Evidence revealed the effects of rapid response system

Article information

Acute Crit Care. 2019;34(4):282-283
Publication date (electronic) : 2019 November 29
doi : https://doi.org/10.4266/acc.2019.00710
Division of Pulmonology, Department of Internal Medicine, Gangnam Severance Hospital, Yonsei University College of Medicine, Seoul, Korea
Corresponding author Jae Hwa Cho Division of Pulmonology, Department of Internal Medicine, Gangnam Severance Hospital, Yonsei University College of Medicine, 211 Eonju-ro, Gangnam-gu, Seoul 06273, Korea Tel: +82-2-2019-3317 Fax: +82-2-3463-3883 E-mail: jhcho66@yuhs.ac
Received 2019 November 28; Accepted 2019 November 28.

The first rapid response team (RRT) in Korea was formed in March 2008 at Asan Medical Center, although it was referred to as a medical alert team at that time. In the next decade, more than 10 other RRTs have been founded [1]. Several members of RRTs formed a committee and held academic meetings, and favorable results were published regarding the impact of RRTs on cardiac arrest [1].

The Korean government decided to implement a pilot project for a rapid response system to promote patient safety starting in 2019 [2]. In May 2019, a total of 15 RRTs were selected and received modest support from health insurance reimbursements.

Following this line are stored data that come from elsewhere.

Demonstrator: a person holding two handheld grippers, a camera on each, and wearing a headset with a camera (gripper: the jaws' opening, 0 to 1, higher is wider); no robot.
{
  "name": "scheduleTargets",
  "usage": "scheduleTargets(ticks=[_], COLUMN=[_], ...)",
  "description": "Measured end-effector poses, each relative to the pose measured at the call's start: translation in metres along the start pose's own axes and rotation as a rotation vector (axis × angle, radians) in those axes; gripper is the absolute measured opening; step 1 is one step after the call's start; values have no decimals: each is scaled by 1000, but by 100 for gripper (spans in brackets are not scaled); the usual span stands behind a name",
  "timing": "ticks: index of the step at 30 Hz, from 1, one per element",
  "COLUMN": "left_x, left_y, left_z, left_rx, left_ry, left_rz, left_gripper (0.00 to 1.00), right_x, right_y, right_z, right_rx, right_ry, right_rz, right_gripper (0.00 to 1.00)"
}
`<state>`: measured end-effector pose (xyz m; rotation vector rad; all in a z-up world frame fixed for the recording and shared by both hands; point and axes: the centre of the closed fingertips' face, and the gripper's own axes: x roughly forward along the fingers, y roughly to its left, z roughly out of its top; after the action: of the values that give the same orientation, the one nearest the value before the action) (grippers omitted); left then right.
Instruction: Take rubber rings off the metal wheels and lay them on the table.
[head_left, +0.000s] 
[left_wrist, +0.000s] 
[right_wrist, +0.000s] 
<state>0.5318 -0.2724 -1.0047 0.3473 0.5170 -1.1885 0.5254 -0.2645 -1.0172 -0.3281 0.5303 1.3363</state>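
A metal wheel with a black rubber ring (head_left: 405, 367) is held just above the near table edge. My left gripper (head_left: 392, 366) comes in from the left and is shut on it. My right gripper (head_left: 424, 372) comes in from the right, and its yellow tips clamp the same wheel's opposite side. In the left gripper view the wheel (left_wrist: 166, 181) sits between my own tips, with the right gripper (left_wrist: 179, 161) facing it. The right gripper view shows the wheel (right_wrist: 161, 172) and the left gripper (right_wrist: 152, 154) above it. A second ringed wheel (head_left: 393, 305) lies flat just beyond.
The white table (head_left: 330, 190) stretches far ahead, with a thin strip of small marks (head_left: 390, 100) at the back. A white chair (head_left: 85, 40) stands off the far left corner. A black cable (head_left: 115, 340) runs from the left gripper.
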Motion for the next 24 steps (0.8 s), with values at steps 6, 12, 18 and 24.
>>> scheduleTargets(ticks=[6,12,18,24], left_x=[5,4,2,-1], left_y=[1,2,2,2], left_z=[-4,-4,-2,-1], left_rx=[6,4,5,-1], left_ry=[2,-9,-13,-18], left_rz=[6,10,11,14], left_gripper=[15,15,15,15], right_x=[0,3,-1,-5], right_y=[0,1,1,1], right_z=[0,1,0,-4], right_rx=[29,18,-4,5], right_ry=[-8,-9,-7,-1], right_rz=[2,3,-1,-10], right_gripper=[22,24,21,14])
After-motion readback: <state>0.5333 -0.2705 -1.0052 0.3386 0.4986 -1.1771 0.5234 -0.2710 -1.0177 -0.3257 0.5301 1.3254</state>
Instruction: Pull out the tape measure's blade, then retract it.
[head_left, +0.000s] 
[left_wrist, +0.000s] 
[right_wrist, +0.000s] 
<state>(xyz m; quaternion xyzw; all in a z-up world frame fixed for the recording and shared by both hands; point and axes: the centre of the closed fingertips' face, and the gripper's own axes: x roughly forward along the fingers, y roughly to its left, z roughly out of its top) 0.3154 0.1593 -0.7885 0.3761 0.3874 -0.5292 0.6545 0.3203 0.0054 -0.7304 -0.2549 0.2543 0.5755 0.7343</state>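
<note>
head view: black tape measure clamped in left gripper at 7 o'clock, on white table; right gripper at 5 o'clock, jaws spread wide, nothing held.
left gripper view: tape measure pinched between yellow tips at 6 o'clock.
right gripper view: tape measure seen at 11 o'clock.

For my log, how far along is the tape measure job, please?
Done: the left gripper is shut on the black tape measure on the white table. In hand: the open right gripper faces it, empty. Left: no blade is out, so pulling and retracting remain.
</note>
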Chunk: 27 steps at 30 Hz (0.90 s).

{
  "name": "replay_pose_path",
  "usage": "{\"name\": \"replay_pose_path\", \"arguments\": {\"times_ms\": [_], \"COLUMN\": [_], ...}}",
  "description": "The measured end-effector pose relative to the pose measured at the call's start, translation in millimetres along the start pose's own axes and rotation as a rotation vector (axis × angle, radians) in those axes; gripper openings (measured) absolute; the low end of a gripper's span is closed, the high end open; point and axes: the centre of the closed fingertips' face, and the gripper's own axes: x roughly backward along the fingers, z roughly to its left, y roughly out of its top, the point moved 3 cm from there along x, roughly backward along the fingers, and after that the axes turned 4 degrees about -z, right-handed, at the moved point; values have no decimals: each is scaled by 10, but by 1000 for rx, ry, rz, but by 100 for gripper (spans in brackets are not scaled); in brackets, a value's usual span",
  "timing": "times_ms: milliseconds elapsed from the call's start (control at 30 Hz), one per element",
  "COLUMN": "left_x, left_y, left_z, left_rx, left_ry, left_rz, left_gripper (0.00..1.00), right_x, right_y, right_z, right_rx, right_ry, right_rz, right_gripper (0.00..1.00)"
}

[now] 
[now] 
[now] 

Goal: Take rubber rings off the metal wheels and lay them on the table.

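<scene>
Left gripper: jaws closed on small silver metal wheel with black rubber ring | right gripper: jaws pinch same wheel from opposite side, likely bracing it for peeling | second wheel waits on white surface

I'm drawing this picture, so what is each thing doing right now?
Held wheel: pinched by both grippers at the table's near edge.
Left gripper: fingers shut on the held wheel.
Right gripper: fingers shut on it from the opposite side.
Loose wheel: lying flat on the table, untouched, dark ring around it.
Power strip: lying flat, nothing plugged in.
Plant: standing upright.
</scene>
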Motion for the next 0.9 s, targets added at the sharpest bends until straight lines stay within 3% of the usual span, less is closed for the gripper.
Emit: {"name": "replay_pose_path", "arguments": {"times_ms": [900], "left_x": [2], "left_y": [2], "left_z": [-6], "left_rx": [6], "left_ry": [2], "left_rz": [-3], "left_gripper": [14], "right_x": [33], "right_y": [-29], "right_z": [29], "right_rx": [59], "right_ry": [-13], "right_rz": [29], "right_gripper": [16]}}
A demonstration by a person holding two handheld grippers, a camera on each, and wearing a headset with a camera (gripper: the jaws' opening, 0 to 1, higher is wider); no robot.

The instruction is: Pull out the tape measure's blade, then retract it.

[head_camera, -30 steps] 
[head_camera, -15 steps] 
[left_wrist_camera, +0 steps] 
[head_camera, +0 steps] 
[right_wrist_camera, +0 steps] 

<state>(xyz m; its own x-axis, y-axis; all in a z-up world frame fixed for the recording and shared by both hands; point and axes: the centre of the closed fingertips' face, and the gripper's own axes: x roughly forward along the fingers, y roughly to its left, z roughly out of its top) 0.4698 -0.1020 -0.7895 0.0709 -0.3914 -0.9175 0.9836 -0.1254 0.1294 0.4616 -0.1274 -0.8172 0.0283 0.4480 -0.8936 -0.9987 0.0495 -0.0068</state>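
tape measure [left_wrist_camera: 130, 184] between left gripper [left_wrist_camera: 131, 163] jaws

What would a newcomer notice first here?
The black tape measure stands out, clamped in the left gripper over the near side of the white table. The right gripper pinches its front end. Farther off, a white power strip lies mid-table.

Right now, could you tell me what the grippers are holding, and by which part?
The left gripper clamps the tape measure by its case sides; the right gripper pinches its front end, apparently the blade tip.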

Lee et al. [3] published a study entitled “Effect of a rapid response system on code rates and in-hospital mortality in medical wards”. This before-and-after study showed significantly decreased code rates for operating time, but not for non-operating time. In-hospital mortality also decreased significantly. The RRTs did not consistently reduce mortality; however, a marked reduction of mortality was reported in that study. It is worth considering that there were more than 60 RRT activations per 1,000 admissions, and the RRT activation rate is generally related to the code rates.

In the near future, there will be big data about RRTs as a result of the government’s pilot project. In Korea, it is expected that reports will analyze the effects of the rapid response system on the national scale.

Screening systems, such as the national early warning score and the modified early warning score, are currently used. In recent years, artificial intelligence–based programs dealing with the health care system have been created [4]. New screening programs are expected to be introduced and verified soon.

Notes

CONFLICT OF INTEREST

Jae Hwa Cho has been the editor-in-chief of Acute and Critical Care since 2016 and an editorial board member since 2008.

References

1. Lee BY, Hong SB. Rapid response systems in Korea. Acute Crit Care 2019;34:108–16.
2. Ministry of Health and Welfare. Rapid response system pilot project [Internet]. Sejong: Ministry of Health and Welfare; 2019. [cited 2019 Nov 27]. Available from: http://www.mohw.go.kr/react/al/sal0101vw.jsp?PAR_MENU_ID=04&MENU_ID=040101 &CONT_SEQ=348050&page=1.
3. Lee HY, Lee J, Lee SM, Kim S, Yang E, Lee HJ, et al. Effect of a rapid response system on code rates and in-hospital mortality in medical wards. Acute Crit Care 2019;34:246–54.
4. Cho J. Artificial intelligence is around us. Let’s pick up! Acute Crit Care 2018;33:185–6.